Il faudra s’y faire : Pirates des Caraïbes restera dans l’histoire. Non pour ses qualités ou pour un quelconque exploit technique, mais -on a les titres de gloire qu’on peut- parce qu’il est la transposition au cinéma d’une attraction foraine, à savoir un manège de Disneyland. C’est une première et, si l’on devait schématiser extrêmement vite, on pourrait dire qu’Hollywood doit être sérieusement en manque de fictions pour aller à la pêche aux histoires, après les vieilles séries télé et les jeux vidéos, du côté de Disneyland. C’est évidemment faux -ou pas tout à fait vrai- mais il y a indéniablement un signe à voir dans cette manière de faire ses emplettes un peu partout, jusque dans les grands huit, le signe d’une facilité et d’un je-m’en-foutisme -la facilité, en matière de cinéma, étant toujours le symptôme d’une carence, d’une déficience.

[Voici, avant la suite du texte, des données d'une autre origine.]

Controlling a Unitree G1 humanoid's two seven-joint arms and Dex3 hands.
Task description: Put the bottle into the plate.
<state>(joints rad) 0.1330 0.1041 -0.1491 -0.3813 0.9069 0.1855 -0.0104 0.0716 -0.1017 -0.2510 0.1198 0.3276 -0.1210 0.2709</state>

Pirates des Caraïbes, néanmoins, ne pâtit pas vraiment de cette ascendance roturière, puisqu’il a quand même bien fallu faire fictionner le manège (lequel, par définition, n’est pas un moteur de récit, ou alors seulement imaginaire). Le film tente de faire coïncider le service minimum des histoires de pirates (la jolie fille du gouverneur est enlevée par des pirates à jambes de bois, un intrépide héros se lance à leur poursuite) avec une histoire de malédiction pas éloignée du Fog de Carpenter -pour avoir volé un trésor, les pirates sont damnés et doivent errer sur les mers, la pleine lune révélant leur état cadavérique alors qu’ils apparaissent sous forme humaine le reste du temps-, prétexte à un ballet d’effets spéciaux numériques (les macchabées décomposés marchant sous l’eau à la manière de scaphandriers aux semelles de plomb). Pirates des Caraïbes aurait sans doute gagné à durer 90 minutes et pas 140 tant il est dénué de personnalité. Mais surtout il aurait dû se contenter d’exhiber à l’écran sa seule attraction, à savoir Johnny Depp, absolument génial, qui relève à lui tout seul le goût de cette barbapapa en celluloïd. Une minute sans lui est une minute perdue. Avec son allure de folle expressionniste et ses grands gestes de charlatan, ses acrobaties ratées et sa malice de galopin, il incarne un personnage ambigu (le seul du film), à la fois légende des mers ultra-sophistiquée et pirate de carnaval. A mille lieux de l’action, aérien et distancié par rapport aux autres personnages, tous blafards, il survole un film insipide et lui apporte une incroyable fraîcheur burlesque. Jamais dans un second degré roublard ou dans la dérision-clin d’oeil, Depp est une sorte de lutin farceur survolant les débats tel un petit vent dansant. Se souvenant de lui en petit rocker à mèche rebelle débarquant sur le tournage avorté du Don Quichotte de Terry Gilliam (cf. Lost in la Mancha), on se dit qu’il y a chez lui une folie unique et insaisissable, la plus intrigante du cinéma américain. Les pérégrinations de Johnny Depp dans le cinéma ultra-mainstream sont bien l’aventure d’acteur la plus passionnante du moment.